● **TASK REQUIREMENTS**
In the listing below, print exactly the lines between the line holding "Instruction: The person" and the line holding "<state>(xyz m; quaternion", inclusive, and no more.

● **DATA UNDER STUDY**
Segment Open
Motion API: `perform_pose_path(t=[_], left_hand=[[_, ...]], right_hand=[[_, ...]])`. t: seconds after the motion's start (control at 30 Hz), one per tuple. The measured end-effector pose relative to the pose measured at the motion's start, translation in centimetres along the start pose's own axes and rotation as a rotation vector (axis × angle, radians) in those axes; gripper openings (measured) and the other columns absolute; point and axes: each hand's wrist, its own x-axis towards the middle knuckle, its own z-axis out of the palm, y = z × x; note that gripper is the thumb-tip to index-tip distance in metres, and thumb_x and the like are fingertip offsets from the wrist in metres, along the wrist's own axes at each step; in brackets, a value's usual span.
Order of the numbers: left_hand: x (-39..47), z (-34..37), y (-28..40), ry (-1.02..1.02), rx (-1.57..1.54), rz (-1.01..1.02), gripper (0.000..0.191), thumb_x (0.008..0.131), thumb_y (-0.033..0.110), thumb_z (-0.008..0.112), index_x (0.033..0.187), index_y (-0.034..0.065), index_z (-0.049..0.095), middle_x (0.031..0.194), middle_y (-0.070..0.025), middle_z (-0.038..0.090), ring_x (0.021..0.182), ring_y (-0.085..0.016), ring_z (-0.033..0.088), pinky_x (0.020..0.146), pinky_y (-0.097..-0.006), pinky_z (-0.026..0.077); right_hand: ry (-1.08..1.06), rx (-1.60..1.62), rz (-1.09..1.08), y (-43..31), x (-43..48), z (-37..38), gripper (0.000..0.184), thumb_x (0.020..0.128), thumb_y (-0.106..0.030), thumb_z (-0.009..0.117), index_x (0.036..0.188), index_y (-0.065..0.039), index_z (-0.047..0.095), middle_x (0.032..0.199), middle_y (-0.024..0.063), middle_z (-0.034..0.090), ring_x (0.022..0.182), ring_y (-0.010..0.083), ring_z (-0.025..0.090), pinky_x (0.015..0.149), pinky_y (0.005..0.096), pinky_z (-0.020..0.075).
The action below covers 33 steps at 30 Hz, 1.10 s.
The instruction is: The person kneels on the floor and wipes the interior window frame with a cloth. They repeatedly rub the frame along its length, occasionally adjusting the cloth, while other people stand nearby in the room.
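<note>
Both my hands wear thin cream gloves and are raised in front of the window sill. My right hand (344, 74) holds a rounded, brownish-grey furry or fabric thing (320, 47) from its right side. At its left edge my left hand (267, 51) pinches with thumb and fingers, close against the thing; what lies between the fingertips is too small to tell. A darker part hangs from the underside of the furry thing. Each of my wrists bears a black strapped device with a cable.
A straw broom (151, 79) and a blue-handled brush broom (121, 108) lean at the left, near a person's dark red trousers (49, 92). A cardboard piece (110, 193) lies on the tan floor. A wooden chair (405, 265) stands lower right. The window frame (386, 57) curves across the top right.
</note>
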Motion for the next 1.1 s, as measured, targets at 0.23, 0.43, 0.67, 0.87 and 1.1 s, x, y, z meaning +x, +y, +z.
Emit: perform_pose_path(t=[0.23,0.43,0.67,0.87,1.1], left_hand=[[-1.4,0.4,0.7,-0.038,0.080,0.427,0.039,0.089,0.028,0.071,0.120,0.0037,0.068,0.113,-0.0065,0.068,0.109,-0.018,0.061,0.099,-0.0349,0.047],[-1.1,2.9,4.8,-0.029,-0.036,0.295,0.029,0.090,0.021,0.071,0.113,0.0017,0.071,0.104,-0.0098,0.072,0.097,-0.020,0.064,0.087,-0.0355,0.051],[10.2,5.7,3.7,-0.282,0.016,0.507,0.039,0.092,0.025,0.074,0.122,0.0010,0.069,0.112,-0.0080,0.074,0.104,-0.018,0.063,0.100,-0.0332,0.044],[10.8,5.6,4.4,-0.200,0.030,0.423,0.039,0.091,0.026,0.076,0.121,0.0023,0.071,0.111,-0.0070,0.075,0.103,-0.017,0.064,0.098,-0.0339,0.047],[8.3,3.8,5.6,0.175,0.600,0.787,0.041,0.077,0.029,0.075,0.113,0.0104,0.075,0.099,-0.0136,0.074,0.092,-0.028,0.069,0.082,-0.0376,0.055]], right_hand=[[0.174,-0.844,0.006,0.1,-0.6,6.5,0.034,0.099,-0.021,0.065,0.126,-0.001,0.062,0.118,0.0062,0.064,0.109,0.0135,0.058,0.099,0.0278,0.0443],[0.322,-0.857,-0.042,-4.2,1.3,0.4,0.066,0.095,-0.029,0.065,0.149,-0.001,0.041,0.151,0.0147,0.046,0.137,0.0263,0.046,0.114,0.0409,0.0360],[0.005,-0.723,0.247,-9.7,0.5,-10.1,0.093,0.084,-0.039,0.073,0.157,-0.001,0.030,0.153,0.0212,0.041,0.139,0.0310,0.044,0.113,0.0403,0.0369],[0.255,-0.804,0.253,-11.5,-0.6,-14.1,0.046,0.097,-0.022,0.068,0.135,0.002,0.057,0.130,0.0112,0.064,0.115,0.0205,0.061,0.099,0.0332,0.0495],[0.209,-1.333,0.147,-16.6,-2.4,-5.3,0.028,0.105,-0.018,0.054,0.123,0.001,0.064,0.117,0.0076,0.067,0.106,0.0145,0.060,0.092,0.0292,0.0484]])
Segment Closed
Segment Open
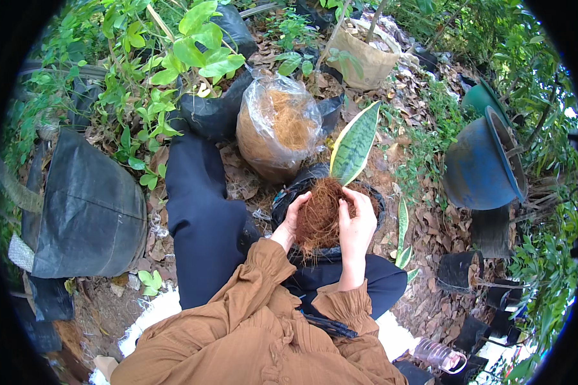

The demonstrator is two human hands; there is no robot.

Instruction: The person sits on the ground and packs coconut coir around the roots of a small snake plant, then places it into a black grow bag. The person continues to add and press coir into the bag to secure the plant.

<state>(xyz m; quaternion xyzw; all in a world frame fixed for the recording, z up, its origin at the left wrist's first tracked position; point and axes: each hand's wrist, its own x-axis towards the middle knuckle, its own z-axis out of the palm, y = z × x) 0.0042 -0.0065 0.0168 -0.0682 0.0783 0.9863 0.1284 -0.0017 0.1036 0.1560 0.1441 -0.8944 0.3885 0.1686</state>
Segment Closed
● **TASK OUTPUT**
Instruction: The person sits on the ground and packs coconut coir around the roots of a small snake plant, then places it into a black grow bag. The person continues to add and press coir into the bag to secure the plant.

<state>(xyz m; quaternion xyzw; all in a world frame fixed for the recording, z up, its origin at the left wrist's first tracked position; point and axes: each hand's wrist, its own x-axis towards the middle knuckle, its own z-axis out of the palm, y = z × x) 0.0042 -0.0065 0.0168 -0.0682 0.0783 0.9863 0.1284 -0.0017 0.1036 0.1560 0.1441 -0.8944 0.3885 0.1686</state>

The exercise was worked through completely.